What is being asked: Extract each line of the data and write it out again exactly.

====

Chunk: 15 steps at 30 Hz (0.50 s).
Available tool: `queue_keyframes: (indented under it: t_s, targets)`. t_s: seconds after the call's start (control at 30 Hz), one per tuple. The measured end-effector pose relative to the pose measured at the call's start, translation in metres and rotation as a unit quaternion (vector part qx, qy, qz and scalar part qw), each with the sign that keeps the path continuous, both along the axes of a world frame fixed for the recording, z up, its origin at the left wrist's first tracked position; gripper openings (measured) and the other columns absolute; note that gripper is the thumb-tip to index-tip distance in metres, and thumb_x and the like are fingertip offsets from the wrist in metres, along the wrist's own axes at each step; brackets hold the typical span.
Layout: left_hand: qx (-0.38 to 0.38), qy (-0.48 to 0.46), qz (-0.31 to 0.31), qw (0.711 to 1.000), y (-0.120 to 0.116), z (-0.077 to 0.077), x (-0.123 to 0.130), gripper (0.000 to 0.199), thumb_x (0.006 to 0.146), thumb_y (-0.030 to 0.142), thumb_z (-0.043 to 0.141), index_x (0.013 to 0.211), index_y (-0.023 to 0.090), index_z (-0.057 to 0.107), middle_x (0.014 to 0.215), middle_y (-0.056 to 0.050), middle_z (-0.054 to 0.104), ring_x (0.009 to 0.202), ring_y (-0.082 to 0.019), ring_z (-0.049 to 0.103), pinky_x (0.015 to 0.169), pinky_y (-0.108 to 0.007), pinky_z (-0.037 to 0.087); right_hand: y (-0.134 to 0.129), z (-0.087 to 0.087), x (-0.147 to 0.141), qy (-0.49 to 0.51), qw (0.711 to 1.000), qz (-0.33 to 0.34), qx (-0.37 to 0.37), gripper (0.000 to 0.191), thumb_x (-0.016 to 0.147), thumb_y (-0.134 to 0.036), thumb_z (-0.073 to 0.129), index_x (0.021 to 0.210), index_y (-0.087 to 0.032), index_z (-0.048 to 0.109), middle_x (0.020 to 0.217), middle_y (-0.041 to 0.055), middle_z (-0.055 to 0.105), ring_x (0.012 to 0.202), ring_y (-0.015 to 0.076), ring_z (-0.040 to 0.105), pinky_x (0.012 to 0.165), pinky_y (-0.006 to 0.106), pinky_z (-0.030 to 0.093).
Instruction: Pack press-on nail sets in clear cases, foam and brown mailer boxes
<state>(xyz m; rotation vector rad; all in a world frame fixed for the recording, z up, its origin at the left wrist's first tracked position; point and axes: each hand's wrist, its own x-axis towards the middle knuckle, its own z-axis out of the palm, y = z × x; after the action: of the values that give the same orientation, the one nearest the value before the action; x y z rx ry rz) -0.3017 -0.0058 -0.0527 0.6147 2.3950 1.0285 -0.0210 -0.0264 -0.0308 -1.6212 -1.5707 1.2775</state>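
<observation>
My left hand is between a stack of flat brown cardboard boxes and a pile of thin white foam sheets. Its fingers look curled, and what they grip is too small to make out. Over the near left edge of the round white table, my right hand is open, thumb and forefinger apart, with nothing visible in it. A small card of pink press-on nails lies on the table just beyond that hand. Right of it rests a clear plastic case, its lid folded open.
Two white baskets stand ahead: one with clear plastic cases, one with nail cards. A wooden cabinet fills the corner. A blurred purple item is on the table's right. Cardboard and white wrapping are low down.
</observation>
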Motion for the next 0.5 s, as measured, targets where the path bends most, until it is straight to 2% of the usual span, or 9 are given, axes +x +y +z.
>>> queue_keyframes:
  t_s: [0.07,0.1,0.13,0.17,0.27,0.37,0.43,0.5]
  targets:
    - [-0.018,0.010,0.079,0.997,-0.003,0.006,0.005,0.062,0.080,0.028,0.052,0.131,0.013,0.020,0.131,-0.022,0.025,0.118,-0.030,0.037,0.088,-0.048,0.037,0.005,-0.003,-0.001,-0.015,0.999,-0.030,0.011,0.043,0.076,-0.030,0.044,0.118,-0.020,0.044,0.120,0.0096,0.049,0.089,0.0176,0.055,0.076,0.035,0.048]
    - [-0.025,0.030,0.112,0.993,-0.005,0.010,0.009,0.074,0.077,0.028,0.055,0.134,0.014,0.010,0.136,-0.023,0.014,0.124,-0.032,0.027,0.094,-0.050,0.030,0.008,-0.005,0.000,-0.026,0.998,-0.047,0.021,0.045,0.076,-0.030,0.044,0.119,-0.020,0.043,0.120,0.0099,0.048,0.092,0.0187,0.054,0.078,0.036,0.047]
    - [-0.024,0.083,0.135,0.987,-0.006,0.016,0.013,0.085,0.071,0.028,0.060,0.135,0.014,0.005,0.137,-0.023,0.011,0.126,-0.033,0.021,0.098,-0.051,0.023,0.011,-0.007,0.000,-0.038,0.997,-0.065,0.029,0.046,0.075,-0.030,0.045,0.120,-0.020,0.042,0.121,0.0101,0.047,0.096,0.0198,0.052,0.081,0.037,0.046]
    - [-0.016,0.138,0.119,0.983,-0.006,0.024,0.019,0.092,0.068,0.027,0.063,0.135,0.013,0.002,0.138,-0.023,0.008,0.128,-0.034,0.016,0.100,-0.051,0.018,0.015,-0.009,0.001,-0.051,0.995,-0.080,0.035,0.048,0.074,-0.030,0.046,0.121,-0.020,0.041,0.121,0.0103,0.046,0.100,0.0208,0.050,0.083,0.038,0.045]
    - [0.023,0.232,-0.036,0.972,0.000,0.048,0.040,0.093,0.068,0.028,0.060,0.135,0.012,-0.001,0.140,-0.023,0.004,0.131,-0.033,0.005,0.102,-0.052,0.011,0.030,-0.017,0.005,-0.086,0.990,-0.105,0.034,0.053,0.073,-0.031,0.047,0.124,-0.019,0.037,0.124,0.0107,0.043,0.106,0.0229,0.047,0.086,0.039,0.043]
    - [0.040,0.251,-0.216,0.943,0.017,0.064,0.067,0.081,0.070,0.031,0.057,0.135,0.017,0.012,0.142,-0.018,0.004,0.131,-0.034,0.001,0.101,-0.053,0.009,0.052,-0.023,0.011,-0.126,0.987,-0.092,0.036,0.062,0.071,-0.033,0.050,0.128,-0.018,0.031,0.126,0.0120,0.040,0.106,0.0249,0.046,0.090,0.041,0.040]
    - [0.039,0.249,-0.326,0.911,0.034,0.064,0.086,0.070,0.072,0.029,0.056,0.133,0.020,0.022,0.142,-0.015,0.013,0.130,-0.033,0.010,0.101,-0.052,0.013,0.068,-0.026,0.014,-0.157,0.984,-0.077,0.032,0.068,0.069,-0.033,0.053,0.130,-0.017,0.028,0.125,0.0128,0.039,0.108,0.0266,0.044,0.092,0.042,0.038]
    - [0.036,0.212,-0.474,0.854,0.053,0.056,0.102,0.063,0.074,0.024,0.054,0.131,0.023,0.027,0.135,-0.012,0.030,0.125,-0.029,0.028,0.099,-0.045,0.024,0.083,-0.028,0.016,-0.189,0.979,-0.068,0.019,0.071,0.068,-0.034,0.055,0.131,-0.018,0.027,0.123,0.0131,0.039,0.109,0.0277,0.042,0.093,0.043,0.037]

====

Task solution:
Chunk: 15 steps at 30 Hz (0.50 s).
Available tool: `queue_keyframes: (indented under it: t_s, targets)`. t_s: seconds after the call's start (control at 30 Hz), one per tuple. The measured end-effector pose relative to the pose measured at the call's start, translation in metres and rotation as a unit quaternion (vector part qx, qy, qz and scalar part qw), each with the sign that keeps the path continuous, both along the axes of a world frame fixed for the recording, z up, its origin at the left wrist's first tracked position; gripper openings (measured) and the other columns absolute; note that gripper is the thumb-tip to index-tip distance in metres, and thumb_x and the like are fingertip offsets from the wrist in metres, along the wrist's own axes at each step; brackets hold the typical span.
Layout: left_hand: qx (-0.38 to 0.38), qy (-0.48 to 0.46), qz (-0.31 to 0.31), qw (0.711 to 1.000), y (-0.120 to 0.116), z (-0.077 to 0.077), x (-0.123 to 0.130), gripper (0.000 to 0.199), thumb_x (0.006 to 0.146), thumb_y (-0.030 to 0.142), thumb_z (-0.043 to 0.141), index_x (0.013 to 0.211), index_y (-0.023 to 0.090), index_z (-0.057 to 0.107), middle_x (0.014 to 0.215), middle_y (-0.056 to 0.050), middle_z (-0.054 to 0.104), ring_x (0.009 to 0.202), ring_y (-0.082 to 0.019), ring_z (-0.049 to 0.103), pinky_x (0.015 to 0.169), pinky_y (-0.108 to 0.007), pinky_z (-0.037 to 0.087); right_hand: y (-0.134 to 0.129), z (-0.087 to 0.087), x (-0.147 to 0.141), qy (-0.49 to 0.51), qw (0.711 to 1.000), qz (-0.33 to 0.34), qx (-0.37 to 0.37), gripper (0.000 to 0.191), thumb_x (-0.016 to 0.147), thumb_y (-0.134 to 0.036), thumb_z (-0.073 to 0.129), index_x (0.021 to 0.210), index_y (-0.087 to 0.032), index_z (-0.048 to 0.109), middle_x (0.020 to 0.217), middle_y (-0.041 to 0.055), middle_z (-0.055 to 0.105), ring_x (0.012 to 0.202), ring_y (-0.015 to 0.076), ring_z (-0.040 to 0.105), pinky_x (0.012 to 0.165), pinky_y (-0.006 to 0.106), pinky_z (-0.030 to 0.093).
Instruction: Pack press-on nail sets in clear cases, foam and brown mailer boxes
<state>(xyz m; rotation vector rad; all in a world frame fixed for the recording, z up, its origin at the left wrist's first tracked position; point and axes: each hand's wrist, its own x-axis towards the middle knuckle, its own z-axis out of the palm, y = z × x; after the action: of the values that give the same orientation, the one nearest the value before the action; x y z rx ry rz) -0.3017 -0.0058 -0.0527 0.6147 2.3950 1.0285 -0.0210 -0.0264 -0.0308 -1.6212 -1.5707 1.2775</state>
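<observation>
My left hand is between a stack of flat brown cardboard boxes and a pile of thin white foam sheets. Its fingers look curled, and what they grip is too small to make out. Over the near left edge of the round white table, my right hand is open, thumb and forefinger apart, with nothing visible in it. A small card of pink press-on nails lies on the table just beyond that hand. Right of it rests a clear plastic case, its lid folded open.
Two white baskets stand ahead: one with clear plastic cases, one with nail cards. A wooden cabinet fills the corner. A blurred purple item is on the table's right. Cardboard and white wrapping are low down.
</observation>
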Motion for the next 0.5 s, as measured, targets where the path bends most, until it is straight to 2% of the usual span, or 9 are given, axes +x +y +z.
>>> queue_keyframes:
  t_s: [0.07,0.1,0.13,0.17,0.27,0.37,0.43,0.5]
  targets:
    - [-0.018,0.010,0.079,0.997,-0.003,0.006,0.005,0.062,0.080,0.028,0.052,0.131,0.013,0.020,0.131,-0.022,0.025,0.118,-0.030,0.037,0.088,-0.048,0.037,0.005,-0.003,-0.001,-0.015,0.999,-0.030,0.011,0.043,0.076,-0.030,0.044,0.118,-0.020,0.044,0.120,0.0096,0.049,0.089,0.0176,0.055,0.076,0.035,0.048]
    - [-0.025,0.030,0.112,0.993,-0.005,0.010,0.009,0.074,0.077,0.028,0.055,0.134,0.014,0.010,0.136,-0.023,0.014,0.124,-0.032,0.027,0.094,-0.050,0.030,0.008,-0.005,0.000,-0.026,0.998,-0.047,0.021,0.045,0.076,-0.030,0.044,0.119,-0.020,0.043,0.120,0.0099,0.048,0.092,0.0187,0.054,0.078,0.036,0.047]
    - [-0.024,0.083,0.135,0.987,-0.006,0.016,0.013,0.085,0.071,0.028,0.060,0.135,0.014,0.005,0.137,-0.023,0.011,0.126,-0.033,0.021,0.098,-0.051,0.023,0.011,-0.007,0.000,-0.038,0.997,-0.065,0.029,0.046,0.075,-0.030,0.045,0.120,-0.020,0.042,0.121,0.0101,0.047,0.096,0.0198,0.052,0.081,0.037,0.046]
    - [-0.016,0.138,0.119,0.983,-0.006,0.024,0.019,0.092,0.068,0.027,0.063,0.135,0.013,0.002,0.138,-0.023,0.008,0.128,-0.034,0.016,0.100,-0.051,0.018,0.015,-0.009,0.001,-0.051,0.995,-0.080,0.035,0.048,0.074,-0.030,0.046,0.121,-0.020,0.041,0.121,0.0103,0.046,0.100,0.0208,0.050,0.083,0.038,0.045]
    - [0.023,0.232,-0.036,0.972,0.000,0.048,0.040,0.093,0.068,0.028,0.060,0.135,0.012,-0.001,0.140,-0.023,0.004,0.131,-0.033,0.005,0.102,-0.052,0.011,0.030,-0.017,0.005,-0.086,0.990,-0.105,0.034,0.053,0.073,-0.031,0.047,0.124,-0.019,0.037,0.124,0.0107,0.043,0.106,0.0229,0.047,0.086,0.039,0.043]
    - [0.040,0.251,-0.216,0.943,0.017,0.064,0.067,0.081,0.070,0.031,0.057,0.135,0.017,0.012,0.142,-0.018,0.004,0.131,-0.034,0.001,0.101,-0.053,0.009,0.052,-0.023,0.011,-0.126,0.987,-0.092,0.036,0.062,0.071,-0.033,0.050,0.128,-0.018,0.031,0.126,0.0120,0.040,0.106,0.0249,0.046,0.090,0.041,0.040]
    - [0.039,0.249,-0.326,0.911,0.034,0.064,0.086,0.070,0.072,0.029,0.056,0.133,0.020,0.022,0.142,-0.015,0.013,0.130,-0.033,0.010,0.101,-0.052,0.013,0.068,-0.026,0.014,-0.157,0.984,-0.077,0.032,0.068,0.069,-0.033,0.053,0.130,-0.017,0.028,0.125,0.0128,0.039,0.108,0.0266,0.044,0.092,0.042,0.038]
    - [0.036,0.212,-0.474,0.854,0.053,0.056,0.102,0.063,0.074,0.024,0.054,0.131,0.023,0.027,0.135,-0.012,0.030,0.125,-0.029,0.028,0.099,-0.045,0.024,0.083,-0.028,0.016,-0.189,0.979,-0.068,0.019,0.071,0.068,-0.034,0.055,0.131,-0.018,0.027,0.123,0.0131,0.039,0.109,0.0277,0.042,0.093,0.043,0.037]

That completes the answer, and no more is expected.